La bella historia del diputado «patadista»

Roberto Blanco Valdés
roberto l. blanco valdés EL OJO PÚBLICO

OPINIÓN

Eduardo Parra

24 oct 2021 . Actualizado a las 05:00 h.

Mucho a mucho va lo grotesco dominando la política española, que, a este paso, pronto figurará en el Libro Guinness de los Récords. La última astracanada se ha vivido en el Congreso y, aunque parece insuperable, podemos dar por seguro que no tardarán el propio Parlamento o el Gobierno (o ambos al alimón) en servirnos otro bonito capítulo de esta tragicomedia interminable que, con el increíble apoyo de la mitad del país, sufre España entera. 

Que un diputado nacional sea condenado por patear a un policía debe ser algo más bien raro en las naciones de nuestro entorno, pero no soy capaz de imaginar que tal hazaña pudiera provocar en ellas la respuesta institucional a que dio lugar aquí: tras ser juzgado y condenado por el Tribunal Supremo, el heroico machote fue obsequiado con un gran aplauso en el Congreso por los diputados de su grupo y algunos del PSOE, un merecido homenaje al que se sumó, puesta en pie y con sonrisa de gran satisfacción, nada más y nada menos que ¡la vicepresidenta segunda del Gobierno! La enseñanza de la imagen para nuestra sociedad y, sobre todo, nuestros jóvenes no puede ser más admirable, por lo que cabe suponer a los protagonistas del homenaje encantados con su ejemplo.

Como lo que mal empieza peor sigue, la cosa no quedó ahí: al ser condenado por un delito de atentado contra la autoridad a una pena privativa de libertad (compensable por el pago de una multa) y a la de inhabilitación para el ejercicio de cargo público, el diputado del sector patadista de Podemos, Alberto Rodríguez, debía dejar su escaño, pues no podía ocuparlo por haber quedado judicialmente inhabilitado.

Pero, hete aquí, que la Mesa del Congreso, en la que mandan el PSOE y Unidas Podemos, apoyándose en un informe de los letrados de la Cámara, decide incumplir, sin más, la sentencia judicial. La Mesa entra entonces en un delirante tira y afloja con el Supremo, que solo podía acabar como acabó: con el abandono del escaño por parte del diputado inhabilitado. El ejemplo que ha dado la mayoría de la Mesa del Congreso ha sido, pues, igualmente fastuoso: así se prestigian las instituciones y se consigue sin duda que los ciudadanos las respeten.

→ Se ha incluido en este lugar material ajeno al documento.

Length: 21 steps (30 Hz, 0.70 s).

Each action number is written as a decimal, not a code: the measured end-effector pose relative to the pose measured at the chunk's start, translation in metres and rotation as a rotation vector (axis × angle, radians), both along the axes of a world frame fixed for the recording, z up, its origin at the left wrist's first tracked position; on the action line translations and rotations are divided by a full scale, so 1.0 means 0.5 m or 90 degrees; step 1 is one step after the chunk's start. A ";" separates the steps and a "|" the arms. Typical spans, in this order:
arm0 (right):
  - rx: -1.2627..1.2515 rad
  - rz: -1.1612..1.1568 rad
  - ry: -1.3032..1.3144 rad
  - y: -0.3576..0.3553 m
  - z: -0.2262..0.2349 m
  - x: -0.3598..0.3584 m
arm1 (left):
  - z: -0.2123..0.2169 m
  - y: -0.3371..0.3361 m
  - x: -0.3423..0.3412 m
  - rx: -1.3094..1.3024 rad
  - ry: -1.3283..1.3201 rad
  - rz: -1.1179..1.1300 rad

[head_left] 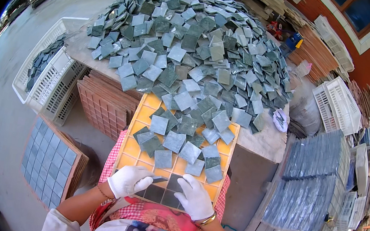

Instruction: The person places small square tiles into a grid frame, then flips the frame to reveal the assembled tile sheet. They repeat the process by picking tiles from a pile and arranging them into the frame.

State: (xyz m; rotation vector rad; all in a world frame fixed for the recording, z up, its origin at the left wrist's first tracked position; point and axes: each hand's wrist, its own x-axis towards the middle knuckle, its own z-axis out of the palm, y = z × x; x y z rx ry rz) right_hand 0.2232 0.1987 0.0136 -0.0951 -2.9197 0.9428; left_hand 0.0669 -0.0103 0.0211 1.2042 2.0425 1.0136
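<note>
My left hand (131,181), in a white glove, pinches a grey stone tile (159,179) tilted nearly edge-on above the tray. My right hand (195,199), gloved too, lies over the tray's near right part with fingers apart, its fingertips at a dark square tile (177,183). The yellow gridded tray (127,160) rests in front of me, sloping up to the heap. Dark tiles (171,199) fill several cells along its near edge. Loose grey-green tiles (174,141) lie scattered and overlapping over its middle and far part.
A large heap of stone tiles (190,40) covers the table (266,143) beyond the tray. At left stand white crates (53,78), stacked red-brown gridded trays (102,99) and a tile-filled tray (48,162). Wrapped tile stacks (310,180) stand at right.
</note>
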 end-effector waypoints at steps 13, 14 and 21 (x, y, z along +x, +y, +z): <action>-0.048 -0.077 0.066 0.024 0.017 -0.016 | 0.026 0.055 0.055 -0.159 0.244 0.152; -0.052 -0.090 0.063 0.027 0.016 -0.015 | 0.027 0.062 0.074 -0.179 0.280 0.162; -0.038 -0.105 0.105 0.046 0.024 -0.005 | -0.012 0.045 0.043 -0.067 0.365 0.047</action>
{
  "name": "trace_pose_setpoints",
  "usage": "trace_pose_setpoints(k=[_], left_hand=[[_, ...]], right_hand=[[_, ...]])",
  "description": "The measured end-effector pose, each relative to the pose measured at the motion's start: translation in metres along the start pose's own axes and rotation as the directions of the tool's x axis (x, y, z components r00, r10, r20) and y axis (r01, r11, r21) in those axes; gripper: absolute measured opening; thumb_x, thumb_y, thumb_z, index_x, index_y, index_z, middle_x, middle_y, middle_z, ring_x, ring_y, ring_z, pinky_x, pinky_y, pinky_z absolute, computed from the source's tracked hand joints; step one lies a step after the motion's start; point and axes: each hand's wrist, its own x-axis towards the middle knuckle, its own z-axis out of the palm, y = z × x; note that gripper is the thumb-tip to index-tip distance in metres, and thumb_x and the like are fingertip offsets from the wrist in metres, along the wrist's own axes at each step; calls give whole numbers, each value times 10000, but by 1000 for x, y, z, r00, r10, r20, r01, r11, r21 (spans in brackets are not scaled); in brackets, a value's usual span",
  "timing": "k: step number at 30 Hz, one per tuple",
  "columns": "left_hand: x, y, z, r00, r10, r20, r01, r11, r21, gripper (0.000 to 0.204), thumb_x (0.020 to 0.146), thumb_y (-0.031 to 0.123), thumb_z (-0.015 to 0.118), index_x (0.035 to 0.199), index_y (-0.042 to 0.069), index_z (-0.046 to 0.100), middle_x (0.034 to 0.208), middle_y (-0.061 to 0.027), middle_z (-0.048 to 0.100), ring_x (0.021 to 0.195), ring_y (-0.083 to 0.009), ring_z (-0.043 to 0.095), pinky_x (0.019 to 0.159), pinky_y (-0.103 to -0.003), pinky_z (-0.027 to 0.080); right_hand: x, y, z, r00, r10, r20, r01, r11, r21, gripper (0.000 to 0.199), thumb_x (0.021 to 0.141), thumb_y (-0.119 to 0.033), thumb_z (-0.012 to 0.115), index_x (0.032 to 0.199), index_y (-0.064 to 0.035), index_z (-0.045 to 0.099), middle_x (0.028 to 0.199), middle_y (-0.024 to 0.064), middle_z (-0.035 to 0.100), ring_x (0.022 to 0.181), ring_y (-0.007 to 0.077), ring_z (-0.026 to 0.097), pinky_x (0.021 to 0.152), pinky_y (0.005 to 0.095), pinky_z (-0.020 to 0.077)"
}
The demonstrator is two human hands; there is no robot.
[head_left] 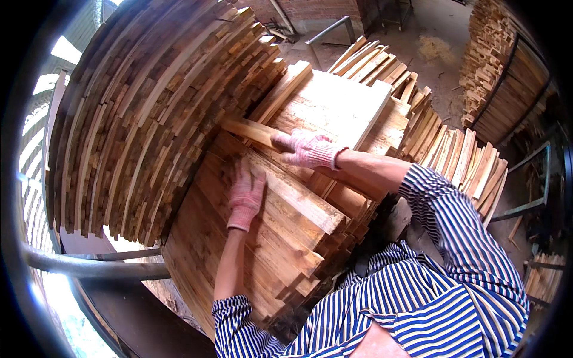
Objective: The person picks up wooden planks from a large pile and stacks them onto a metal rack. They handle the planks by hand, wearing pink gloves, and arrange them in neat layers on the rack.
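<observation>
The left hand, in a pink knit glove, lies flat and open on the top of a low stack of wooden slats, fingers spread and pointing toward 12 o'clock, gripping nothing. The right hand, gloved the same way, sits just beyond it at about 1 o'clock and is closed around the near end of a single wooden slat, which runs from the glove toward 10 o'clock and rests on the stack. Both forearms are bare below the rolled cuffs of a blue-and-white striped shirt, which fills the picture at 5 o'clock.

The low stack slopes down toward 7 o'clock, its boards laid side by side with ragged ends at its 4 o'clock edge. Just behind the right hand, at 12 to 1 o'clock, lies a pale, flat bed of boards. At 9 to 11 o'clock from the hands rises a tall curved wall of stacked slats, touching the low stack along its far edge. At 2 to 3 o'clock more slats stand in leaning rows. Well apart, at 2 o'clock near the rim, another pile stands on a concrete floor. A grey metal pipe crosses at 8 o'clock.
</observation>
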Motion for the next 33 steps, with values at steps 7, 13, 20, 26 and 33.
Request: trace_pose_setpoints(k=[7, 13, 20, 26, 33], left_hand=[[1, -7, 14, 994, -40, 99, 44, 999, -32, 768, 1010, 519, 468, 1582, 58, 245, 1622, -250, 240, 1503, -421, 209, 1227, -457, 202], [-6, -19, 18, 996, 24, 82, -10, 986, -166, 679, 1049, 489, 411, 1584, 92, 278, 1633, -200, 259, 1525, -349, 198, 1245, -429, 148], [25, 8, 5, 867, 488, 97, -493, 870, 30, 635, 1044, 436, 426, 1525, 23, 395, 1577, -196, 376, 1497, -352, 271, 1226, -470, 184], [80, 53, 45, 733, 617, 287, -616, 781, -106, 388, 1013, 347, 493, 1224, 64, 654, 1315, -149, 609, 1347, -391, 454, 1151, -493, 304], [77, 79, 35, 729, 592, 344, -584, 800, -139, 317, 993, 303, 503, 1061, 46, 674, 1163, -154, 639, 1252, -390, 499, 1121, -510, 299]], right_hand=[[28, -2, 50, 995, 97, 8, -97, 994, 48, 519, 1021, -471, 404, 1408, -136, 490, 1224, 326, 566, 1114, 474, 591, 940, 532, 486], [-25, 17, 16, 987, -46, -156, 63, 993, 101, 670, 1035, -555, 402, 1503, -77, 407, 1436, 280, 486, 1338, 435, 466, 1101, 469, 417], [-185, -4, 20, 753, -35, -658, 37, 999, -11, 672, 949, -471, 574, 1499, -109, 438, 1490, 257, 439, 1325, 440, 479, 1100, 552, 399], [-170, -7, 88, 799, -71, -597, 47, 997, -55, 743, 986, -621, 398, 1545, -131, 375, 1604, 260, 257, 1481, 424, 253, 1220, 607, 86], [-213, 9, 60, 784, 39, -620, -8, 999, 52, 754, 997, -643, 350, 1564, -147, 346, 1612, 229, 266, 1499, 379, 247, 1224, 544, 158]])
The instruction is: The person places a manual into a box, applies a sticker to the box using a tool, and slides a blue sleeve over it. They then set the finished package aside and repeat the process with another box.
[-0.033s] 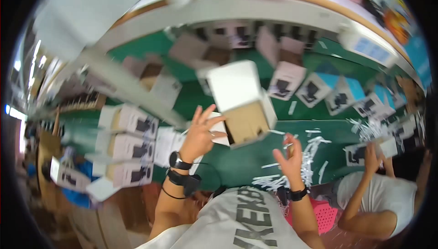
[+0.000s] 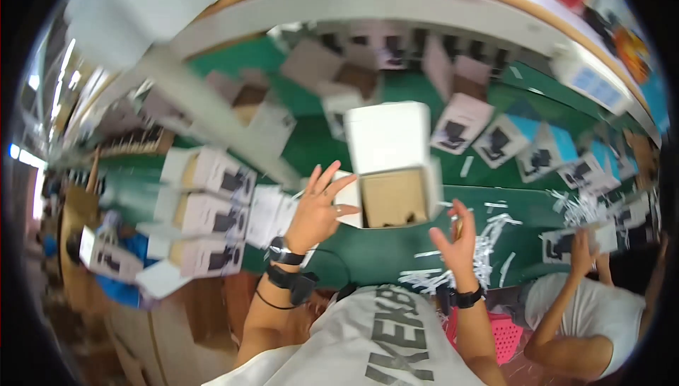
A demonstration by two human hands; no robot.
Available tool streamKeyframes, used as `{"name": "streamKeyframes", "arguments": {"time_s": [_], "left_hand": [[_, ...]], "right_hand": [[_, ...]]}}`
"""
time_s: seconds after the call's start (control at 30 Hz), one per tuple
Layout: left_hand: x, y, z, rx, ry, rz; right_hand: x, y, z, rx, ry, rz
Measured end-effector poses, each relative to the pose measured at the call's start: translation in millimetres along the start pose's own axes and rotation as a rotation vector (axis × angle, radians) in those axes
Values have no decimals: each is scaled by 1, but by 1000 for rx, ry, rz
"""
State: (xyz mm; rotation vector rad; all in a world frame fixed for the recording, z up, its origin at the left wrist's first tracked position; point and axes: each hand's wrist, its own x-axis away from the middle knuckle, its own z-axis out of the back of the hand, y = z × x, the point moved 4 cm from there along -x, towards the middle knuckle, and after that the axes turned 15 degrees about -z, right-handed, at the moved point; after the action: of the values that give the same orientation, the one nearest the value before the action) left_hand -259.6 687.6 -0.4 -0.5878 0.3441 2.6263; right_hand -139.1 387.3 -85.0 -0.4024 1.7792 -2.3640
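An open cardboard box [image 2: 394, 199], brown inside, stands on the green tabletop before me with its white lid [image 2: 389, 135] raised at the back. My left hand [image 2: 320, 209] is open with fingers spread, its fingertips at the box's white left side flap [image 2: 348, 206]. To the right of the box, my right hand [image 2: 457, 241] is open, thumb and fingers apart, with nothing visible between them. White paper strips [image 2: 424, 280] lie beside and below that hand. A dark shape sits low inside the box, too small to name.
Open boxes [image 2: 219, 213] with a dark product picture line the left side, next to white sheets [image 2: 269, 216]. More boxes [image 2: 461, 124] stand along the back under a shelf. A slanting grey post [image 2: 219, 110] crosses the left. At right, a co-worker [image 2: 583, 315] handles a box.
The box has turned from tilted to nearly square in front of me. The whole view has shifted slightly, and both hands keep nearly the same pose.
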Motion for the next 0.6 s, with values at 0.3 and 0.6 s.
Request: {"name": "streamKeyframes", "arguments": {"time_s": [0.3,0.6], "left_hand": [[231,-65,-34,-170,107,972],[268,-29,-134,-121,-100,913]], "right_hand": [[27,20,-70,186,89,206],[77,33,-49,-111,25,-43]]}}
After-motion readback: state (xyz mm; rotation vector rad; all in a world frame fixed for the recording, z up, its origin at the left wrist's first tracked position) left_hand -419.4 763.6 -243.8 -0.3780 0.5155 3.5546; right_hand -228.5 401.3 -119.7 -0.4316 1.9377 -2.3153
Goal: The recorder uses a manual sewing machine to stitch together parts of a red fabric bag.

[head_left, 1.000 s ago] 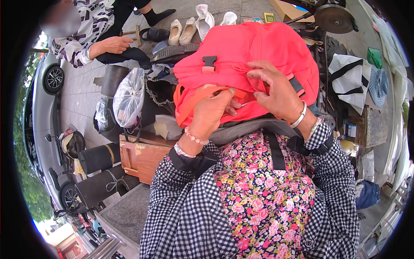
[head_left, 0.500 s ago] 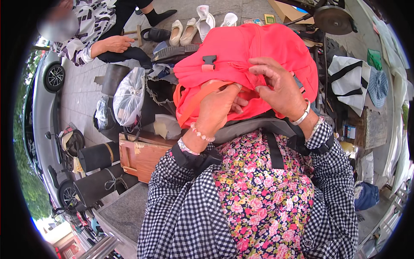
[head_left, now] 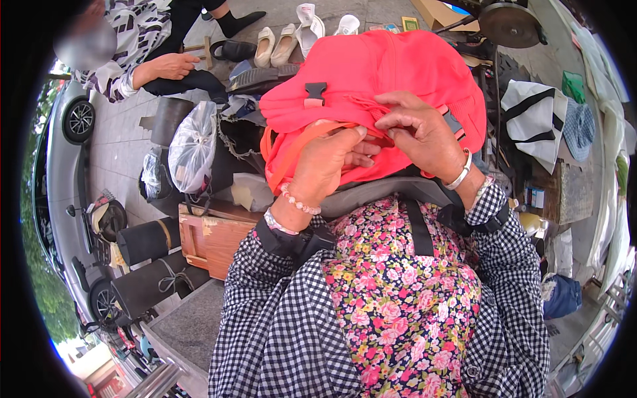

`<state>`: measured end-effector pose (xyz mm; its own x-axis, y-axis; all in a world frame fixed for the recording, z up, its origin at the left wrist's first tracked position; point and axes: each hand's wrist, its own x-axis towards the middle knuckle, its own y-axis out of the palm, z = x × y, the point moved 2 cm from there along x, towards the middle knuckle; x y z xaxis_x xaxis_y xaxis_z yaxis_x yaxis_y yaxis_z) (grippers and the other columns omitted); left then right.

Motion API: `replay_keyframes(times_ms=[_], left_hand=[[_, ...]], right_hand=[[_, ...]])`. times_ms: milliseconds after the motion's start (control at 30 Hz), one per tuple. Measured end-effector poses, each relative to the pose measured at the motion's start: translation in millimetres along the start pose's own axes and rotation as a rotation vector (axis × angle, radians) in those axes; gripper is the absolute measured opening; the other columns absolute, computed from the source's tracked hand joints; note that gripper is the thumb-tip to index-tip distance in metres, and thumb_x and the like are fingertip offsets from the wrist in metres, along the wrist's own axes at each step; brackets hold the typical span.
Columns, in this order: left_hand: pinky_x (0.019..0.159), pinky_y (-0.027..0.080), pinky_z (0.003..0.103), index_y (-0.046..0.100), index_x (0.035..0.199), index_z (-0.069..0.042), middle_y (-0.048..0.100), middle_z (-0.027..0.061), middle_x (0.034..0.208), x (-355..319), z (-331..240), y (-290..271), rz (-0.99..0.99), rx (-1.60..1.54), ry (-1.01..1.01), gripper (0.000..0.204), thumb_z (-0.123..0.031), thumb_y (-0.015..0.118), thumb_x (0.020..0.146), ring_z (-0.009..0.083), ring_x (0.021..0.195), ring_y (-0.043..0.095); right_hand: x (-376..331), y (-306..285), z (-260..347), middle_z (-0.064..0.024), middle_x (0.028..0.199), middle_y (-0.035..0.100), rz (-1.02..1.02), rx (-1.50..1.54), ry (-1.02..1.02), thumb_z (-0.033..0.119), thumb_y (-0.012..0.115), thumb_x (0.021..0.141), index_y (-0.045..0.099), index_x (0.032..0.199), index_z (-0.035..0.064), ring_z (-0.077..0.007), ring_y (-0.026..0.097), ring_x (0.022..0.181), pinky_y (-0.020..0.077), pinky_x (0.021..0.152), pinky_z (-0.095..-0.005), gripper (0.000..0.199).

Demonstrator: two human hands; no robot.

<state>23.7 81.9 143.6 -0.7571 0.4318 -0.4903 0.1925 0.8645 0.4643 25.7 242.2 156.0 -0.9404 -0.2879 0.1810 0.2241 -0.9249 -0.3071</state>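
Note:
A coral-red backpack [head_left: 398,63] with a black buckle [head_left: 316,93] lies in front of me, above my lap. My left hand [head_left: 326,162] is closed on its near side, thumb and fingers pinching the cloth beside an orange strap [head_left: 302,147]. Just right of it, my right hand [head_left: 424,136] has its thumb and fingers drawn together against the folded red cloth, with the upper finger stretched out. Whatever lies between those right fingertips is too small to make out. A dark grey padded strap [head_left: 385,196] runs along the bag's near edge.
At left stand a wooden box [head_left: 222,242], a clear plastic bag [head_left: 192,149] and black rolls [head_left: 146,242]. Shoes [head_left: 284,45] line the far side. A seated person's hand [head_left: 174,66] is at upper left. A white bag [head_left: 534,123] and a metal wheel [head_left: 509,25] are at right.
My right hand's thumb and fingers have come closer together and moved slightly left, toward my left hand. My left hand keeps its pinch on the backpack. The whole view has shifted slightly.

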Motion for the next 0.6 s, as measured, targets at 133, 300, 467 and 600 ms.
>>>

Aunque tarde, mal y arrastro, y a costa de un ridículo espantoso de la mayoría parlamentaria, todo parecía al fin resuelto, cuando llegó la traca final del espectáculo: otra ministra podemita, la siempre juiciosa Ione Belarra, anunciaba que Podemos se querellaría contra la presidenta del Congreso, que probablemente temerosa de incurrir en desobediencia o en prevaricación (el ejemplo de la presidenta del Parlamento catalán debió de pasar por su cabeza) había decantado finalmente la posición a favor de que Rodríguez fuera privado de su escaño.

Y así acabó esta bella historia de la política española: con una ministra del Gobierno que Podemos comparte con el partido al que pertenece la presidenta del Congreso denunciándola como prevaricadora por dar correcto, aunque tardío, cumplimiento a una sentencia judicial. Lo dicho: una maravilla.